Imagine our shock and surprise to learn from our daughter the result of her visit to the local Hof Ausländerbehörde on our behalf to seek from them information regarding our process of applying for a residence permit. We have been involved with this process for many months via a number of different methods including:
1)	Many email communications to and from the Chicago German Consulate. Sometimes not even receiving replies from them regarding my many questions.
2)	Calling the Chicago German Consulate on numerous occasions and I rarely ever got through to talk with anyone.
3)	Extensive research on the internet across many different websites, including but not limited to the German Embassy’s official websites.
4)	Many forum communications with American citizens who have moved to Germany and received residence permits and the process they encountered.

Among the many questions we posed to the Consulate and the forums was the all-important question regarding the reason or purpose for which we wanted a German residence permit and in all instances we always maintained we have family who live in Hof and thus a strong desire to live there in our retirement years. We also obviously stated that we were not going to Germany for any education or employment and thus the only remaining possibility left was for family.

When our daughter went to the Ausländerbehörde she came away from that meeting with a clear, persuasive and intense admonition from the Ausländerbehörde that we would not be awarded a residence permit. Who better to acknowledge whether or not we could receive this permit except the Ausländerbehörde? It is quite puzzling however that they made this determination without ever seeing our applications and supporting documents.

Now we must sell our Hof apartment and because of the laws pertaining to length of time living in this residence coupled with the inability to sell this apartment at any profit whatsoever we are consigned to sell it at the same price we purchased, plus including close to 4,000 Euros in taxes and fees for all the processes involved during the purchase procedure. It is now our understanding that we sell it for the same price plus again add in taxes and fees associated with this selling procedure.
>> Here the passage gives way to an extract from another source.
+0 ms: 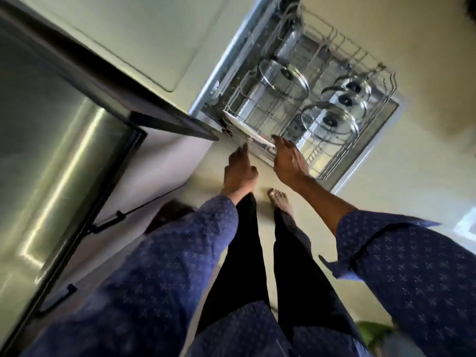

It is evident that we have lost an enormous amount of Euros due to the Hof, Germany’s Ausländerbehörde refusal to accept us and work with helping us to gain a residence permit, but it is Hof and Germany who will not gain any profit to their economies because we will not be living in Hof and spending our retirement income in their local economy. So who is losing more? But for us we truly have gained because now we are not consigned to having to purchase Germany’s excessively priced private health insurance, which would be a monthly deficit to our retirement income of just short of $1,000 per month.

Now we are looking elsewhere for a location close to our daughters in Hof where we can comfortably retire and have found such a place in a country where the private health insurance is not only considerably less expensive, but also is a coverage that rivals that of Germany.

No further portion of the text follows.